The resulting lists from running this code appear for
COMP1
and COMP2
as below:
xlsx_toggle=1
xlsx_obj=file.path(path_data, "RNFC_COMP1") %>% readRDS
summary_cells=xlsx_obj %>% filter(sheet == "Summary")
corner="Company"
public_comparables=match.f(corner, summary_cells, xlsx_toggle)
public_comparables %>%
map_dfc(~.x) %>%
format.dt.f(.)
xlsx_toggle=2
xlsx_obj <- file.path(path_data, "RNFC_COMP2") %>% readRDS
summary_cells=xlsx_obj %>% filter(sheet == "Valuation Summary")

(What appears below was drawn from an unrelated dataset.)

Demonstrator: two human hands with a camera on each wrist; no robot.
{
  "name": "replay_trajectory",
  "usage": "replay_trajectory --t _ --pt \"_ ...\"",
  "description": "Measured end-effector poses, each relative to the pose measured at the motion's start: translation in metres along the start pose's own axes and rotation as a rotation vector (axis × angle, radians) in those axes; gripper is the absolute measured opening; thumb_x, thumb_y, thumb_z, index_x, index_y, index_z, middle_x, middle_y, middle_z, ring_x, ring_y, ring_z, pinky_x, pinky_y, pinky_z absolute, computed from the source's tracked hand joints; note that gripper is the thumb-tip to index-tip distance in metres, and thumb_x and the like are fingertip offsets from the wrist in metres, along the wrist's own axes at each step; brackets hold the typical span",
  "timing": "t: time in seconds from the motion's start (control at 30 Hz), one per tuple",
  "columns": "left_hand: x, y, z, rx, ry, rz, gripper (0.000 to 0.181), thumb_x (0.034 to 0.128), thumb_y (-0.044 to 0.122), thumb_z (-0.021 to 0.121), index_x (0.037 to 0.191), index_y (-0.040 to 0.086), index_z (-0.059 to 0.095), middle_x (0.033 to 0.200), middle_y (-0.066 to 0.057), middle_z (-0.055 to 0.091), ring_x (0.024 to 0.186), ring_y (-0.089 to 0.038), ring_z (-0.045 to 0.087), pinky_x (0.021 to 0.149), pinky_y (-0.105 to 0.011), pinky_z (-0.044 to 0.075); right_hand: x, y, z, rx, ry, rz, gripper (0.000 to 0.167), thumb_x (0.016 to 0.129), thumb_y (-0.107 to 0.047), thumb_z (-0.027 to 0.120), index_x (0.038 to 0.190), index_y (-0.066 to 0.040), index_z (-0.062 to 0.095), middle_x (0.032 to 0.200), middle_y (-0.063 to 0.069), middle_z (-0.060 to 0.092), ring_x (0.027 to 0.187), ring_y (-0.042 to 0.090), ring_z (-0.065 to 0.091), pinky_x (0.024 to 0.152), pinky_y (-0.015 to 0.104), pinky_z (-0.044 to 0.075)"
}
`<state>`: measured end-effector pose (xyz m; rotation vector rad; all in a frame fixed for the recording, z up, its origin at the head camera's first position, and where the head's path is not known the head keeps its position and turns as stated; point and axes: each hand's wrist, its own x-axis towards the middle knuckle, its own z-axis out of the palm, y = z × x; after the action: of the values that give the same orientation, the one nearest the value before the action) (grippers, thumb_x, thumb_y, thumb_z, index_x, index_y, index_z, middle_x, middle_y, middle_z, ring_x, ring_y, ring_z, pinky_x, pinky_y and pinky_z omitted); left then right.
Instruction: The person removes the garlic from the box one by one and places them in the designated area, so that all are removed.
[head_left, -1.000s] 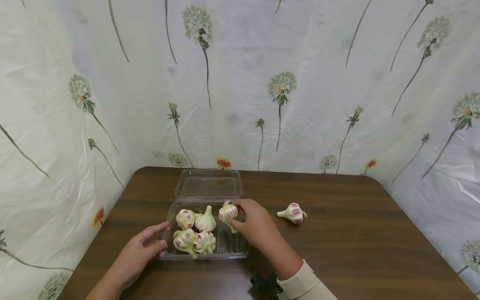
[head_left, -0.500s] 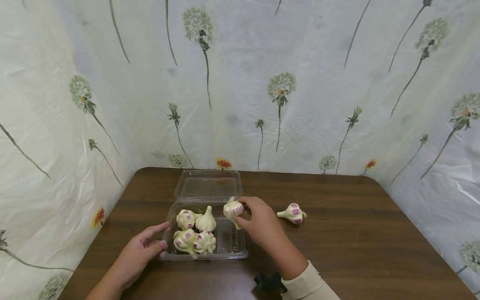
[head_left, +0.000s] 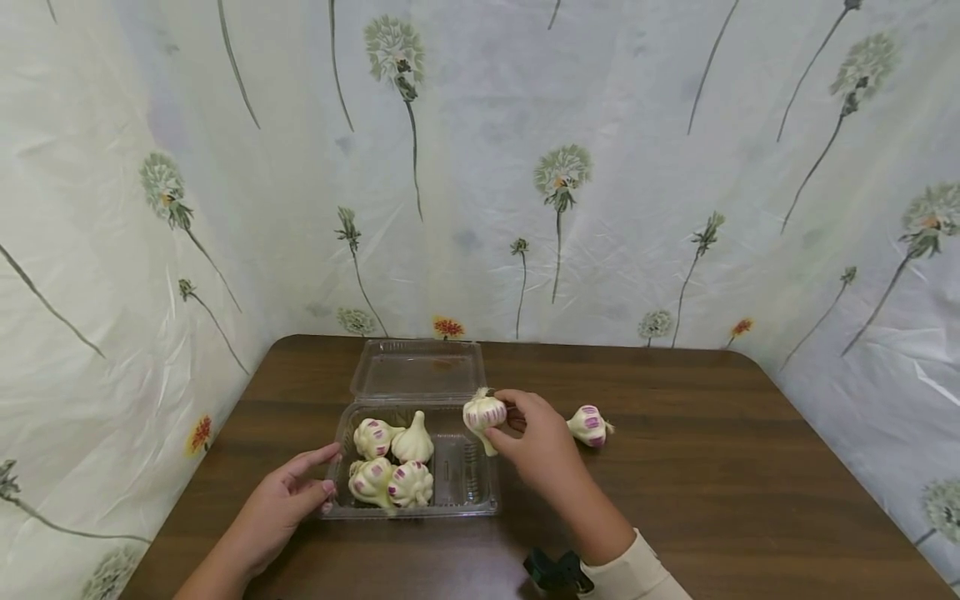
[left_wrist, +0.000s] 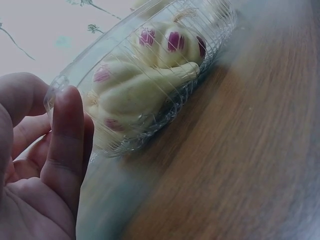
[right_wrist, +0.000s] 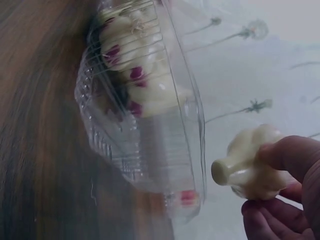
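A clear plastic clamshell container (head_left: 450, 510) lies with its lid laid back on the table. Several white garlic bulbs with purple marks, among them one bulb (head_left: 411, 483) at the front, fill its left part. The thumb and fingers of my left hand (head_left: 281, 504) pinch the container's left rim; the left wrist view shows the thumb (left_wrist: 67, 130) against it. Between the thumb and fingers of my right hand (head_left: 543, 446) is another garlic bulb (head_left: 483, 412), held stem down above the container's right edge. Its stem end (right_wrist: 222, 171) shows in the right wrist view.
One more garlic bulb (head_left: 590, 426) lies on the brown wooden table (head_left: 697, 483), right of and partly behind my right hand. The open lid (head_left: 418, 371) reaches toward the back edge. A dandelion-patterned cloth (head_left: 480, 167) hangs around the table. A dark strap (head_left: 557, 573) sits by the right cuff.
My right hand has moved right and slightly up with its garlic bulb, from over the container's right part to its right edge. My left hand stays at the left rim.
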<state>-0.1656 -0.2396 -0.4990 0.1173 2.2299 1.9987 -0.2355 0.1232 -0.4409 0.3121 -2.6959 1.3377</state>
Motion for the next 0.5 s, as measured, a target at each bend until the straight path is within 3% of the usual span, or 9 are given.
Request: replay_trajectory --t 0.5 --pt "-0.001 0.001 0.0 -0.004 0.0 0.002 0.06 0.1012 0.01 0.069 0.156 0.001 0.045 0.155 -0.024 0.044 0.082 -0.009 0.064 0.076 -0.026 0.058 -0.003 0.018 -0.011 -0.018 0.045 0.023 0.051 0.091 -0.016 0.084 0.137 -0.007 0.065 0.127 0.011 0.064 0.118 0.025 0.068 0.098 0.036 0.059"
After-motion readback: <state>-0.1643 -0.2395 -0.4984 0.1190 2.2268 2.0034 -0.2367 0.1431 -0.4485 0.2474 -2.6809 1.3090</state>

corner="Insurance Brokers"
public_comparables=match.f(corner, summary_cells, xlsx_toggle)
public_comparables %>%
map_dfc(~.x) %>%
format.dt.f(.)
corner="Asset Management / Wealth Advisors"
public_comparables=match.f(corner, summary_cells, xlsx_toggle)
public_comparables %>%
map_dfc(~.x) %>%
format.dt.f(.)
The last steps are to update the master valuation list by using
list_modify
and appending ma_comparables
to
the end of our existing master list.
# provide heading for top left corner of table, produces a list; fuse for 2 since
# there are two partitions
if (xlsx_toggle==1){
corner="Company"
public_comparables=match.f(corner, summary_cells, xlsx_toggle) %>%
set_names(c("insurance_brokers"))
}else if (xlsx_toggle==2){
corner="Insurance Brokers"
l1=match.f(corner, summary_cells, xlsx_toggle)
corner="Asset Management / Wealth Advisors"
l2=match.f(corner, summary_cells, xlsx_toggle)
public_comparables=flatten(list(l1, l2)) %>%
set_names(c("insurance_brokers", "asset_management_wealth_advisors"))
}
# public_comparables %>% bind_rows(.id="sector")
valuation=list_modify(
valuation,
public_comparables=public_comparables
)